The route of administration has only a slight effect on the drug's concentrations in the bloodstream: when given as an intramuscular injection, its bioavailability is 90% (as compared to the 100% availability when given directly into a vein), and its highest concentrations in the blood plasma are reached after about 2.3 hours. In the blood, 85–95% of ertapenem are bound to plasma proteins, mostly albumin. Plasma protein binding is higher for lower concentrations, and vice versa. The drug is only partially metabolized, with 94% circulating in form of the parent substance and 6% as metabolites. The main metabolite is the inactive hydrolysis product with the ring opened.

Ertapenem is mainly eliminated via the kidneys and urine (80%) and to a minor extent via the faeces (10%). Of the 80% found in the urine, 38% is excreted as the parent drug and 37% as the ring-opened metabolite. The biological half-life is about 3.5 hours in women, 4.2 hours in men and 2.5 hours in children up to 12 years of age.

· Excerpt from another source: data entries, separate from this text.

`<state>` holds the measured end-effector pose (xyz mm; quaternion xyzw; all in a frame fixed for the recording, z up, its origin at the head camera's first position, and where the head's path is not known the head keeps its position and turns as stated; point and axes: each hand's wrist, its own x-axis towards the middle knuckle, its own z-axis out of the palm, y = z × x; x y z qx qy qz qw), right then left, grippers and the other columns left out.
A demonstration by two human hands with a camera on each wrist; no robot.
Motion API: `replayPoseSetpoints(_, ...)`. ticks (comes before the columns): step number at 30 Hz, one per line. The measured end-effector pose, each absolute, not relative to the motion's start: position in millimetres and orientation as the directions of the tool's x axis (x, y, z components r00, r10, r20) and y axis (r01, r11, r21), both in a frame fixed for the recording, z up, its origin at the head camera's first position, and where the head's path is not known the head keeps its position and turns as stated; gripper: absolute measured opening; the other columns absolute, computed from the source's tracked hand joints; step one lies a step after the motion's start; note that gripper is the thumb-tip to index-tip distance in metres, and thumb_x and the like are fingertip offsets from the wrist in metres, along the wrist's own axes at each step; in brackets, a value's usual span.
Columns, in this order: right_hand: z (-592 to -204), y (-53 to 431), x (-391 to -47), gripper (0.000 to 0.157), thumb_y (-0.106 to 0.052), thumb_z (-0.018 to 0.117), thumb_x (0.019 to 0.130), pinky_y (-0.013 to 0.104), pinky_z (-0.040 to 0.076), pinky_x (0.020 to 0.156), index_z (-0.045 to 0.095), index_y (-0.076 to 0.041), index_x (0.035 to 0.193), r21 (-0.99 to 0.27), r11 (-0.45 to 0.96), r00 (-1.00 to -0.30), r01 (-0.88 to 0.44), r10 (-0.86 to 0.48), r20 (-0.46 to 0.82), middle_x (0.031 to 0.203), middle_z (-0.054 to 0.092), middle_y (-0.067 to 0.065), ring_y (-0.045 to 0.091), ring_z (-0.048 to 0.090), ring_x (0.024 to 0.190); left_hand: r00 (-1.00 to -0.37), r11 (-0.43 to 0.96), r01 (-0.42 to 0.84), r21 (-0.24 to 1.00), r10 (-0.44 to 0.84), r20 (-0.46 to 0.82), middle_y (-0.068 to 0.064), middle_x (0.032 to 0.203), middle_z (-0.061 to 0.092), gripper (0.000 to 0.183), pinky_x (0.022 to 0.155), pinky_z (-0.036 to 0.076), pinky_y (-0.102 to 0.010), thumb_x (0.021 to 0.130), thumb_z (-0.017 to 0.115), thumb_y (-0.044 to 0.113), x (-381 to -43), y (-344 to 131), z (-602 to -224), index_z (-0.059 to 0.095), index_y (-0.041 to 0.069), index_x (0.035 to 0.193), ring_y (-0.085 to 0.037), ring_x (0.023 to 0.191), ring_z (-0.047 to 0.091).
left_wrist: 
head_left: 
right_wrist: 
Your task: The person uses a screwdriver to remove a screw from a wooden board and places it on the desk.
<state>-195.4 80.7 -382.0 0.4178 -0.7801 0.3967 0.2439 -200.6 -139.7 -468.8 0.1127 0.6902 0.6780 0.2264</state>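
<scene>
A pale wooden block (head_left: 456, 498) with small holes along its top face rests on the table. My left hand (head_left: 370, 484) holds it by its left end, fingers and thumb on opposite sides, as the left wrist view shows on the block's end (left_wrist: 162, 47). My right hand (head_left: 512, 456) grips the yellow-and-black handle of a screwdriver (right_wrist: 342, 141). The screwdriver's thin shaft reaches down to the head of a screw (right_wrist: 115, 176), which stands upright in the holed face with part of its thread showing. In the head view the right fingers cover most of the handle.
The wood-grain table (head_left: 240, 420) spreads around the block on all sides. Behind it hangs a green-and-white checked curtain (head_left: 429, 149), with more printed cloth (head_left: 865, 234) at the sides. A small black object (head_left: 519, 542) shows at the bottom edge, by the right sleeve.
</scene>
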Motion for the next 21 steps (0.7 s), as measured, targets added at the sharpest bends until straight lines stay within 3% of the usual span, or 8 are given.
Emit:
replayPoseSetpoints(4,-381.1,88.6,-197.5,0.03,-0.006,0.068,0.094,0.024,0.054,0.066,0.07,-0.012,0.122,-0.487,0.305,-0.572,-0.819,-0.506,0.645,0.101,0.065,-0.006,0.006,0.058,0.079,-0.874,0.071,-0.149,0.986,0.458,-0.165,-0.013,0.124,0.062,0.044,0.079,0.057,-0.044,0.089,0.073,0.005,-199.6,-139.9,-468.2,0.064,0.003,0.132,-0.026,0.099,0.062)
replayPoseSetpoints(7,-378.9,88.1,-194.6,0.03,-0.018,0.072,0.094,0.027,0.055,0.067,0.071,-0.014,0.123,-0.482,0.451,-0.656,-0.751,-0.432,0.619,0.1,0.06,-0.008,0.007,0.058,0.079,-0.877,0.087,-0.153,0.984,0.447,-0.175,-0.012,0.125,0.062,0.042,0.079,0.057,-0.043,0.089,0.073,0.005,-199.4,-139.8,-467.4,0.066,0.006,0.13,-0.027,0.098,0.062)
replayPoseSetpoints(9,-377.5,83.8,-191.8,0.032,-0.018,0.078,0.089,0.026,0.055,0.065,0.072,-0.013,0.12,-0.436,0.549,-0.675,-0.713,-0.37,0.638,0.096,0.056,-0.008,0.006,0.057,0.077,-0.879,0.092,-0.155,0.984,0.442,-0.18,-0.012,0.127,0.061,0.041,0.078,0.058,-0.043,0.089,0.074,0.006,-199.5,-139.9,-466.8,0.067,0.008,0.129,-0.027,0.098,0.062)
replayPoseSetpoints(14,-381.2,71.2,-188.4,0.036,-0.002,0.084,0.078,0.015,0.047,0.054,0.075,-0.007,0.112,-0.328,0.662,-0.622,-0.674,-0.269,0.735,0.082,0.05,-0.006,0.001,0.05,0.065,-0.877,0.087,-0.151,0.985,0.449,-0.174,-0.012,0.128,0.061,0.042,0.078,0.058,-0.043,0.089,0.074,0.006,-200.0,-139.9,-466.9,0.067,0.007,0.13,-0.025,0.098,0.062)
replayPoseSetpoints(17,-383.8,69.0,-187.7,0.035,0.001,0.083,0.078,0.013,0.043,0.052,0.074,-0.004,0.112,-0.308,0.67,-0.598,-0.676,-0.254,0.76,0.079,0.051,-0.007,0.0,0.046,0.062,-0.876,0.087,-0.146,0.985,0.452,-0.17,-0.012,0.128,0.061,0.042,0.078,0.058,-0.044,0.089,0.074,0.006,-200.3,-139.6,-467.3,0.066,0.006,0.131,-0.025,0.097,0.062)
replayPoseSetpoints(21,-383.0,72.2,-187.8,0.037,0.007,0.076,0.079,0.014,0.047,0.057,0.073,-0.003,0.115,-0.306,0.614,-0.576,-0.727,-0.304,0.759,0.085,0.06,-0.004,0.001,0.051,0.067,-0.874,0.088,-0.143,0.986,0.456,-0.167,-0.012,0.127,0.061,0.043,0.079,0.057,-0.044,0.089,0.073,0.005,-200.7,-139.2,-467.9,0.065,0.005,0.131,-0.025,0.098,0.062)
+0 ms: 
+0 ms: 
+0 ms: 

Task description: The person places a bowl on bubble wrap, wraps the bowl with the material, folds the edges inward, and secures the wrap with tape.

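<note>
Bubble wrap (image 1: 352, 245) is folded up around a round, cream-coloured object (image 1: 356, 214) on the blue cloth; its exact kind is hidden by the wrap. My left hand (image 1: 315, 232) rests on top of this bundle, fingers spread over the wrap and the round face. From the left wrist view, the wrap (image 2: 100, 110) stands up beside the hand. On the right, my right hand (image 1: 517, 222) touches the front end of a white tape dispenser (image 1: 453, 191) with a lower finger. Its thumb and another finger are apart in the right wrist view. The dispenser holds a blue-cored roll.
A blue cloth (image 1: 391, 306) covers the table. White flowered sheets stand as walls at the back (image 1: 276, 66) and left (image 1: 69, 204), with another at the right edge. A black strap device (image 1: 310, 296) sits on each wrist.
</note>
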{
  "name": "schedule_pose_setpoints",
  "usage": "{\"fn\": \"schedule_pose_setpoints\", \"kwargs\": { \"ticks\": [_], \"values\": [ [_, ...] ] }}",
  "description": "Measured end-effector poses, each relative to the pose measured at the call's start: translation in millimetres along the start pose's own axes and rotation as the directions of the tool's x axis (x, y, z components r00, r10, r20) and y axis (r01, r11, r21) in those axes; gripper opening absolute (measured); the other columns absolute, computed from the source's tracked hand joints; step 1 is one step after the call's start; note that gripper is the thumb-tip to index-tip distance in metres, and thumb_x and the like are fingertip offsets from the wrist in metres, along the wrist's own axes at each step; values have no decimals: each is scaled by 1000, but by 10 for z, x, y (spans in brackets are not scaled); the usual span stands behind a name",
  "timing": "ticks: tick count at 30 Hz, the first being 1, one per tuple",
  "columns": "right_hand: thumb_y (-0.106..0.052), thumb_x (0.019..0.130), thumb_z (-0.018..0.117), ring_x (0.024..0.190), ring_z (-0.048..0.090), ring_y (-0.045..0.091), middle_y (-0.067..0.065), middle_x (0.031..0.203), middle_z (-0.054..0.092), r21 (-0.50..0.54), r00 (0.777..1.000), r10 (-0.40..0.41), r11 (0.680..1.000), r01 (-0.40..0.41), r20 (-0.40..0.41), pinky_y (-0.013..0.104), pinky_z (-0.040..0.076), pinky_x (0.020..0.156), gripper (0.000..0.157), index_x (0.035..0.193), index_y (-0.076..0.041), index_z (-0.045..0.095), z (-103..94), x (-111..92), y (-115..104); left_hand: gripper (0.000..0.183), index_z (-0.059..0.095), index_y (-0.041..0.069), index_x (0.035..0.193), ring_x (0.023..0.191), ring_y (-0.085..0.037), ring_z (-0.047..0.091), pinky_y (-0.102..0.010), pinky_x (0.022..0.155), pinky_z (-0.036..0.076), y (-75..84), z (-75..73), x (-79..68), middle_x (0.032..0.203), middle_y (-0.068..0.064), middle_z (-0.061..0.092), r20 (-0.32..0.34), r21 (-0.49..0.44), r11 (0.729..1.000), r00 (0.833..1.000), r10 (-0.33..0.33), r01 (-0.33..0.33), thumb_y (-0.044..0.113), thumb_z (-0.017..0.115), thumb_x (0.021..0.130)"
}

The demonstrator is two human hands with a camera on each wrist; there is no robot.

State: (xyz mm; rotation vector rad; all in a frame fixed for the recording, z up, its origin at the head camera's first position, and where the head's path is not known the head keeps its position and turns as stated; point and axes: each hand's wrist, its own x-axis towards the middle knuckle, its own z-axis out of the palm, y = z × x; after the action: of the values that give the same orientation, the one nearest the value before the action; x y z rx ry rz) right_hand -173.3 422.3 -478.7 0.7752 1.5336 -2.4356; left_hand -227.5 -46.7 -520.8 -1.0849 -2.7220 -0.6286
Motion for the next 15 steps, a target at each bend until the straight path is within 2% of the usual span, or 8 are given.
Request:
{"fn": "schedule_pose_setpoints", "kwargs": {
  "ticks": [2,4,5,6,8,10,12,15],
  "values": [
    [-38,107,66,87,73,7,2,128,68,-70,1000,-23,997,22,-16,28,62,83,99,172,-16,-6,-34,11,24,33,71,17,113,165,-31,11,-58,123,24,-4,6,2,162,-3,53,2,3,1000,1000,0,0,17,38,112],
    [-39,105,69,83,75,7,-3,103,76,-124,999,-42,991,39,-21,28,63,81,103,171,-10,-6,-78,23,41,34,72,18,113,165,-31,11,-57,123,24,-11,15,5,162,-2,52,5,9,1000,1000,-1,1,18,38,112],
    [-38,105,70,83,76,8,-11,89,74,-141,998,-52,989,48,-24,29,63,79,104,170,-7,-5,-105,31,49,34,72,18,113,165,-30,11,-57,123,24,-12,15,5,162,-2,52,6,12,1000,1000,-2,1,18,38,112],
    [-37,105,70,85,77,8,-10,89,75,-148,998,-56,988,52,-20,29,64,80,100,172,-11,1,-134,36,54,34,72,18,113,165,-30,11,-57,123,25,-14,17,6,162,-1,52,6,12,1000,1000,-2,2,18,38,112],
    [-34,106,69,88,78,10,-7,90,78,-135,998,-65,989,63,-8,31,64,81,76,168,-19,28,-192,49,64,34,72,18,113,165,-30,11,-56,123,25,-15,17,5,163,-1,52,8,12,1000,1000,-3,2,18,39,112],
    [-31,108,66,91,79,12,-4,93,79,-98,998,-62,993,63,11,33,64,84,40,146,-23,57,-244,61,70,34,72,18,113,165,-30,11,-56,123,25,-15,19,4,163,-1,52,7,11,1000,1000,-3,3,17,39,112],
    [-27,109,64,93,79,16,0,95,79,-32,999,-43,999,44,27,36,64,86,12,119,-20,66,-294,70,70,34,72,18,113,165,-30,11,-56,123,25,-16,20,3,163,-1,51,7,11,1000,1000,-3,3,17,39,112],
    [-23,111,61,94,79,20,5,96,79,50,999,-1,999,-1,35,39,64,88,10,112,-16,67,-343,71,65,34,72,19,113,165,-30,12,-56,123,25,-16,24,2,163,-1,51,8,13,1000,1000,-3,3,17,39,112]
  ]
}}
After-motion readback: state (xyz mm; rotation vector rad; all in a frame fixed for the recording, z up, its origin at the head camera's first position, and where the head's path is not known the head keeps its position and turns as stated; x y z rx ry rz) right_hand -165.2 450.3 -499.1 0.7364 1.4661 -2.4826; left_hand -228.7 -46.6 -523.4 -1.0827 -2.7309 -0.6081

===Comparison with other antibiotics===
Like all carbapenem antibiotics, ertapenem has a broader spectrum of activity than other beta-lactams like penicillins and cephalosporins. Similar to doripenem, meropenem and biapenem, ertapenem has slightly better activity against many Gram-negative bacteria than other carbapenems such as imipenem. In contrast to imipenem, doripenem and meropenem, it is not active against Enterococcus, Pseudomonas and Acinetobacter species.

For diabetic foot infections, ertapenem as a single treatment or in combination with vancomycin has been found to be more effective and have fewer side effects than tigecycline, but in severe cases it is less effective than piperacillin/tazobactam.

Regarding pharmacokinetics, imipenem, doripenem and meropenem have lower plasma protein bindings (up to 25%) and shorter half-lives (about one hour) than ertapenem.

==History==
Ertapenem is marketed by Merck. It was approved for use by the US Food and Drug Administration in November 2001, and by the European Medicines Agency in April 2002.